- **WORK INSTRUCTIONS**
Once the line containing "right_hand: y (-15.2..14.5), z" has been printed, stop; print every line before it exactly, starting at the top of the material below.
** DATA SECTION follows **
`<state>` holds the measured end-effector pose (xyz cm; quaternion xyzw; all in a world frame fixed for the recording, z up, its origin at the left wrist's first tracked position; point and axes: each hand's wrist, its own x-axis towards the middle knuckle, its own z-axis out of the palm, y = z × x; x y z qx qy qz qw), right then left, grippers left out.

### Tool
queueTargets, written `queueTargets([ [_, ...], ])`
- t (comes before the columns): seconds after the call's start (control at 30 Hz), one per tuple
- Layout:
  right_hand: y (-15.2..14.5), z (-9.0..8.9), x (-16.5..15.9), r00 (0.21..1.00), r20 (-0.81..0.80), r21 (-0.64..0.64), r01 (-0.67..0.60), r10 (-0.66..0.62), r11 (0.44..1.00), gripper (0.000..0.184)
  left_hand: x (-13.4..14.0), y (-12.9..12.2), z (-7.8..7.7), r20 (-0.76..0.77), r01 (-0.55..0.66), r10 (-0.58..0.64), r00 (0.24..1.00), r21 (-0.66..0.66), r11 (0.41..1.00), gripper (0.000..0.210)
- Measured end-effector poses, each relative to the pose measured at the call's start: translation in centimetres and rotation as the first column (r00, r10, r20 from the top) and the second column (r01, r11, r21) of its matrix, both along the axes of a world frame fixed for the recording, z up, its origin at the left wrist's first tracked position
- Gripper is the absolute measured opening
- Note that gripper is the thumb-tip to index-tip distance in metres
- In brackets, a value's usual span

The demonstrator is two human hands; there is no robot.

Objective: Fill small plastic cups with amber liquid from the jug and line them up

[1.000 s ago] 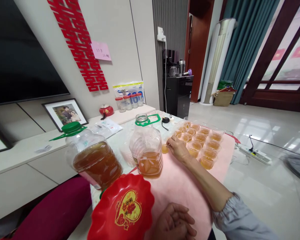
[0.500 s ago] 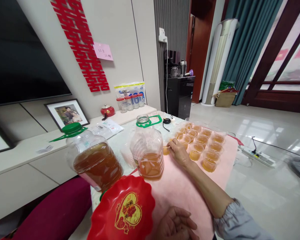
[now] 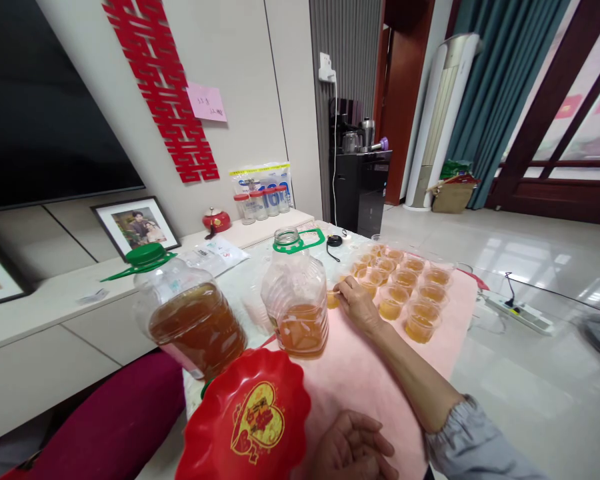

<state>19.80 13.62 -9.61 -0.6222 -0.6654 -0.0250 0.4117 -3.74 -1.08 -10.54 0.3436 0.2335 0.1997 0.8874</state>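
Observation:
Reaching across the pink cloth, my right hand (image 3: 359, 305) has its fingers closed on the rim of a clear plastic cup (image 3: 333, 300) holding amber liquid. My fingers partly cover that cup. Several more cups of amber liquid (image 3: 393, 305) stand in rows to the right of it. My left hand (image 3: 354, 448) rests low at the front, fingers loosely curled and apart, with nothing visible in it. Just left of my right hand is an uncapped plastic jug (image 3: 300, 320), part full of amber liquid. A fuller jug (image 3: 200, 323) with a green cap stands farther left.
A red scalloped plate (image 3: 215, 427) lies at the front left, near my left hand. Behind the jugs are a black tape measure (image 3: 335, 241), a plastic packet (image 3: 215, 255) and lidded glass jars (image 3: 261, 207). A power strip (image 3: 523, 313) lies on the floor at right.
Both hands hold nearly the same pose; my right fingers stay at the cup. The whole view has shifted very slightly.

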Motion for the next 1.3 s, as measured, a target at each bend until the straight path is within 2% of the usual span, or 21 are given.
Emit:
queueTargets([
  [0.2,-1.9,-0.2,-0.2,0.993,-0.106,0.031,0.06,-0.057,0.998,0.04,0.1,-0.1,0.5,-0.035,-0.004,0.004,0.999,0.004,1.0,0.068],
  [0.37,-3.6,-1.4,-1.0,0.971,-0.214,0.005,0.105,-0.102,0.994,0.04,-0.2,0.0,0.5,-0.04,0.011,-0.01,0.999,0.021,1.0,0.066],
  [0.53,-4.9,-2.8,-2.0,0.956,-0.283,-0.092,0.05,-0.074,0.995,0.032,-0.2,-0.3,-0.4,0.013,0.007,-0.007,1.0,0.05,0.999,0.058],
  [0.63,-5.1,-3.3,-2.0,0.955,-0.293,-0.152,0.007,-0.052,0.988,0.031,-0.2,-0.5,-0.5,0.019,0.032,-0.034,0.999,0.109,0.994,0.069],
  [0.7,-5.0,-3.5,-1.8,0.955,-0.294,-0.181,-0.012,-0.043,0.983,0.031,-0.8,-0.7,0.6,-0.007,0.067,-0.066,0.998,0.156,0.986,0.079],
  [0.8,-4.9,-3.8,-1.6,0.955,-0.293,-0.211,-0.03,-0.034,0.977,0.031,-3.2,-0.5,4.5,-0.031,0.061,-0.055,0.998,0.278,0.959,0.074],
  [0.83,-4.8,-3.9,-1.5,0.955,-0.293,-0.22,-0.033,-0.034,0.975,0.031,-4.4,-0.1,6.3,-0.085,0.093,-0.067,0.994,0.351,0.932,0.062],
  [0.87,-4.8,-4.0,-1.5,0.955,-0.293,-0.228,-0.036,-0.034,0.973,0.031,-5.5,0.4,8.1,-0.148,0.037,0.039,0.988,0.478,0.877,0.045],
  [0.9,-4.7,-4.1,-1.5,0.955,-0.294,-0.236,-0.038,-0.034,0.971,0.032,-6.7,1.2,9.9,-0.192,-0.037,0.19,0.963,0.603,0.797,0.032],
  [0.93,-4.7,-4.1,-1.5,0.955,-0.293,-0.245,-0.041,-0.033,0.969,0.032,-7.7,2.3,11.6,-0.251,-0.089,0.337,0.908,0.669,0.737,0.026],
  [0.97,-4.7,-4.1,-1.5,0.956,-0.293,-0.253,-0.045,-0.032,0.966,0.032,-8.6,3.5,13.1,-0.315,-0.089,0.434,0.844,0.715,0.694,0.028],
  [1.0,-4.7,-4.1,-1.5,0.956,-0.293,-0.261,-0.049,-0.03,0.964,0.032,-9.3,4.8,14.4,-0.371,-0.062,0.549,0.749,0.786,0.615,0.031],
  [1.03,-4.7,-4.1,-1.5,0.956,-0.292,-0.267,-0.054,-0.028,0.962,0.032,-9.7,6.2,15.4,-0.399,0.042,0.651,0.646,0.87,0.491,0.03],
  [1.07,-4.7,-4.1,-1.5,0.956,-0.292,-0.273,-0.058,-0.025,0.96,0.032,-9.9,7.6,16.1,-0.414,0.2,0.725,0.551,0.909,0.366,0.031],
  [1.13,-4.6,-4.0,-1.6,0.957,-0.29,-0.282,-0.067,-0.019,0.957,0.032,-9.6,10.1,17.0,-0.41,0.323,0.781,0.472,0.904,0.279,0.033],
  [1.17,-4.6,-3.9,-1.6,0.957,-0.289,-0.286,-0.07,-0.016,0.956,0.032,-9.2,11.1,17.1,-0.414,0.372,0.794,0.445,0.892,0.257,0.037],
  [1.3,-4.6,-3.7,-1.7,0.961,-0.277,-0.297,-0.074,-0.012,0.952,0.031,-7.3,14.1,16.6,-0.471,0.528,0.804,0.364,0.815,0.238,0.045],
])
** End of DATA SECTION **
- **YOUR RESPONSE**
`<state>` holds the measured end-effector pose (xyz cm; quaternion xyzw; all in a world frame fixed for the recording, z up, its origin at the left wrist's first tracked position; point and axes: each hand's wrist, its own x-axis towards the middle knuckle, its own z-axis out of the palm, y = z × x; x y z qx qy qz qw), right then left, grippers left out.

### Tool
queueTargets, written `queueTargets([ [_, ...], ])`
- t (comes before the columns): seconds after the call's start (control at 30 Hz), one per tuple
- Layout:
  right_hand: y (-15.2..14.5), z (-9.0..8.9), x (-16.5..15.9), r00 (0.21..1.00), r20 (-0.81..0.80), r21 (-0.64..0.64), r01 (-0.67..0.60), r10 (-0.66..0.62), r11 (0.44..1.00), gripper (0.000..0.184)

Nothing else is required to complete the output.